I'm interested in the power of your belief. For example, I believe strongly that, say, Michael Vassar is smart. I also believe strongly that the laws of physics hold everywhere. If these two beliefs were brought into conflict (say, Michael Vassar presented me with a perpetual motion machine blueprint) physics would win, because it's more powerful.

Your concept of the power of a belief sounds a lot like its probability.

Comment author: shokwave 12 May 2011 06:38:17PM *  8 points [-]

That's because it is. Yes, the way I described power rankings working, it is isomorphic to this:

Bayesian agent has two beliefs X and Y. If it discovered that X and Y are evidence against each other ( Pr(X | Y) < Pr(X) & Pr(Y | X) < Pr(Y) ) which belief will be updated more?

which is isomorphic to

How much evidence for X and how much for Y?

but those questions don't cause most human brains to give good answers.

Comment author: Dorikka 13 May 2011 04:57:23PM 1 point [-]

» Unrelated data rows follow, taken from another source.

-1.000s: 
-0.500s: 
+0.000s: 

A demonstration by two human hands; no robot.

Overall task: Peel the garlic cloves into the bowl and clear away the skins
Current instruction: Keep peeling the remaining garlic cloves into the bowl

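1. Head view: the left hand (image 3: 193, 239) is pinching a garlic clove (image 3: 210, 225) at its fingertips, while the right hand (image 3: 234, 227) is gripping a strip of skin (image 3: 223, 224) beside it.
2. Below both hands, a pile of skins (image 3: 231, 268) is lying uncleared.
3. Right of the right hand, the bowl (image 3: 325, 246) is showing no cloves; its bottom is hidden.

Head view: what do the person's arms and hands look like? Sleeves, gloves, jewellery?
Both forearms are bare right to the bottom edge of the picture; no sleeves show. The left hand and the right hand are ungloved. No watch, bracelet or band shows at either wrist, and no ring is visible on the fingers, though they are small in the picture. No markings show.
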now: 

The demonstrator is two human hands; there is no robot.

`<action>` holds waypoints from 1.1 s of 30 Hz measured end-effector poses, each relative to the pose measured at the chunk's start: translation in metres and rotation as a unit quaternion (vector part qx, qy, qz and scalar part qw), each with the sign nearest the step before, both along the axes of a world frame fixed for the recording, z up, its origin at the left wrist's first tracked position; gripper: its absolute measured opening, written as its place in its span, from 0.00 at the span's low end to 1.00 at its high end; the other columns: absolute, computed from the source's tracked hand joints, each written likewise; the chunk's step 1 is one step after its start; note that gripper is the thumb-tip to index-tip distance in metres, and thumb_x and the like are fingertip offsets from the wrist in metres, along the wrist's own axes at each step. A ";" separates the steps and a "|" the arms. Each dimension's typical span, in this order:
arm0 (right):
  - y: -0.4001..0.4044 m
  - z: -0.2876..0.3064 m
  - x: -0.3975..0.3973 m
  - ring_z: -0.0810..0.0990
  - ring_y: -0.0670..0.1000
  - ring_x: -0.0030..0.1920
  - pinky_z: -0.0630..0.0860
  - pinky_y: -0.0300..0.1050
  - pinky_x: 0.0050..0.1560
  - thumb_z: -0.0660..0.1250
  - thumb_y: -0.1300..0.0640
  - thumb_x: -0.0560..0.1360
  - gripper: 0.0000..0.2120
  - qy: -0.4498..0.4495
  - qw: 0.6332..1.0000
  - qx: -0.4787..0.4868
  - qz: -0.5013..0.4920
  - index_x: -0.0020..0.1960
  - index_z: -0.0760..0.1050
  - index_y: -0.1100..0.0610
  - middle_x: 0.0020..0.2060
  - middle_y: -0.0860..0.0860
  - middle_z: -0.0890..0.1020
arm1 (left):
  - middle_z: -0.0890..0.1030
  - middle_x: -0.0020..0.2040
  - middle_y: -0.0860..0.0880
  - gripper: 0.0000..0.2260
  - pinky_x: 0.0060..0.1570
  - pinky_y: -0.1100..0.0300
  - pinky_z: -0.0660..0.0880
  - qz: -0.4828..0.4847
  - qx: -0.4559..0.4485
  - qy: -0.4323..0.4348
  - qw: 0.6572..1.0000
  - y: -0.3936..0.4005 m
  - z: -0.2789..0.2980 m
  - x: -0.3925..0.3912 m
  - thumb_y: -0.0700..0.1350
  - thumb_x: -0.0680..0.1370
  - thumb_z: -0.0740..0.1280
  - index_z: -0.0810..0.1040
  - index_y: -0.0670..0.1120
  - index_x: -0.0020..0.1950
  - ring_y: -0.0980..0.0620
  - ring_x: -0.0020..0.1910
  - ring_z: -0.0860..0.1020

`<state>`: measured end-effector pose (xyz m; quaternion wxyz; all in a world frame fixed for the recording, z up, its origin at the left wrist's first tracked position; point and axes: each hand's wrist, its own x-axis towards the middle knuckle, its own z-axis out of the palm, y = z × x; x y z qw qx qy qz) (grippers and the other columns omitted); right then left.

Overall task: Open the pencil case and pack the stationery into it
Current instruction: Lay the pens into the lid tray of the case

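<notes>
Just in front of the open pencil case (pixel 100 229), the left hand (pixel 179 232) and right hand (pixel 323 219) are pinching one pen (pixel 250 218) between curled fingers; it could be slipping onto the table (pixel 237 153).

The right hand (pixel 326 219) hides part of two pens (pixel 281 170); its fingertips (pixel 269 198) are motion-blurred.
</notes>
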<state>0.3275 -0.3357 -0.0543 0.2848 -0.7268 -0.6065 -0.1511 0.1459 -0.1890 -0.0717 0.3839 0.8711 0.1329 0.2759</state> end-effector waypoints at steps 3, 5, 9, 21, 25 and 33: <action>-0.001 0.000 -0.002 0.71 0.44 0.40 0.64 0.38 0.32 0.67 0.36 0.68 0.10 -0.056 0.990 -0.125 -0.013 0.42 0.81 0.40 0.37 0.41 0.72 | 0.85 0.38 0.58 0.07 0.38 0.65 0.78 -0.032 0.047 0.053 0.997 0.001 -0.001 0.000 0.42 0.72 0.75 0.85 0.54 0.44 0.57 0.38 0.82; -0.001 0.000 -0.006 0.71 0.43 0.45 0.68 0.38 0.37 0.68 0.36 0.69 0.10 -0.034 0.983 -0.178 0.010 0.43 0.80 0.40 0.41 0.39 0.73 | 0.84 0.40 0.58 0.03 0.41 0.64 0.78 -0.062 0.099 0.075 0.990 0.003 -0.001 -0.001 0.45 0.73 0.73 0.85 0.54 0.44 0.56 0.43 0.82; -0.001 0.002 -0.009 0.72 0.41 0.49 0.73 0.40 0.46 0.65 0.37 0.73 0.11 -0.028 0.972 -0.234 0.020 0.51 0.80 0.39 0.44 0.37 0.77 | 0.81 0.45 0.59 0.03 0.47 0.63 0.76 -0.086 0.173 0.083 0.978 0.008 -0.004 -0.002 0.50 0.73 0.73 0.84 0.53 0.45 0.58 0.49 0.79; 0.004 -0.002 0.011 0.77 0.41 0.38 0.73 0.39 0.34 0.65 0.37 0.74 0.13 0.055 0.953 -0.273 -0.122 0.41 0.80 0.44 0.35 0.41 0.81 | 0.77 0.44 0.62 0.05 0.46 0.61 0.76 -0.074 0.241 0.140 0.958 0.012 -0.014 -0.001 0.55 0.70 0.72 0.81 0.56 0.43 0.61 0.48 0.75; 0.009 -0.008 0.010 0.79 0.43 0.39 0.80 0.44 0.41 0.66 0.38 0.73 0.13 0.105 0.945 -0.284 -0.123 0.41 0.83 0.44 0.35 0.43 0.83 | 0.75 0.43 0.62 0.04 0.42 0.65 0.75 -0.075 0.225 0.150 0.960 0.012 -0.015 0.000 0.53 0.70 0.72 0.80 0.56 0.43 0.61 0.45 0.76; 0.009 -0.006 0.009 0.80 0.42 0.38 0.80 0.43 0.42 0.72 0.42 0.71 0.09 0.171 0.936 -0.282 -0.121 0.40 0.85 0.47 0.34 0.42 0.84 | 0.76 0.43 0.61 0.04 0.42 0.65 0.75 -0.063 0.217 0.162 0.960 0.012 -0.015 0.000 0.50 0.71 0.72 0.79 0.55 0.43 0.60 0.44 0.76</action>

I think that thinking in terms of probability is going to be more conducive to careful thinking instead of thinking in terms of power. We've got a lot of emotional connections and alternative definitions for the second word which we don't really want interfering with our reasoning when we speak of probability.

Comment author: Eliezer_Yudkowsky 14 May 2011 04:59:01AM 3 points [-]

I kinda disagree here. If you show me an exact Bayesian network, I can read off it the degree to which evidence for one proposition is evidence against another. If you don't give an exact interpretation in probability theory, then isn't talking about "probability" instead of "power" just pretending to precision? Jumping to "probability" is something that has to be earned, and to me it's not yet obvious that for all Bayesian graphs, if P(A) > P(B) > 0.5, then learning the truth of a descendant node which proves !(A & B) will cause B to decrease in probability more than A.

Comment author: paulfchristiano 14 May 2011 05:07:13AM 2 points [-]

and to me it's not yet obvious that for all Bayesian graphs, if P(A) > P(B) > 0.5, then learning the truth of a descendant node which proves !(A & B) will cause B to decrease in probability more than A.

Consider learning "not A," for example.

Comment author: Dorikka 14 May 2011 05:33:39AM 0 points [-]

The tradeoff occurring here seems to be reducing the possibility of triggering biases versus reducing the possibility that you're fooling yourself into thinking that you're thought is more precise than it really is. I would go with the first; if I felt that I was being insufficiently precise in a certain situation, I could use a couple checks, such as seeing whether it managed to distinguish fiction from reality effectively.

On a more concrete note, I read this:

If these two beliefs were brought into conflict (say, Michael Vassar presented me with a perpetual motion machine blueprint) physics would win, because it's more powerful.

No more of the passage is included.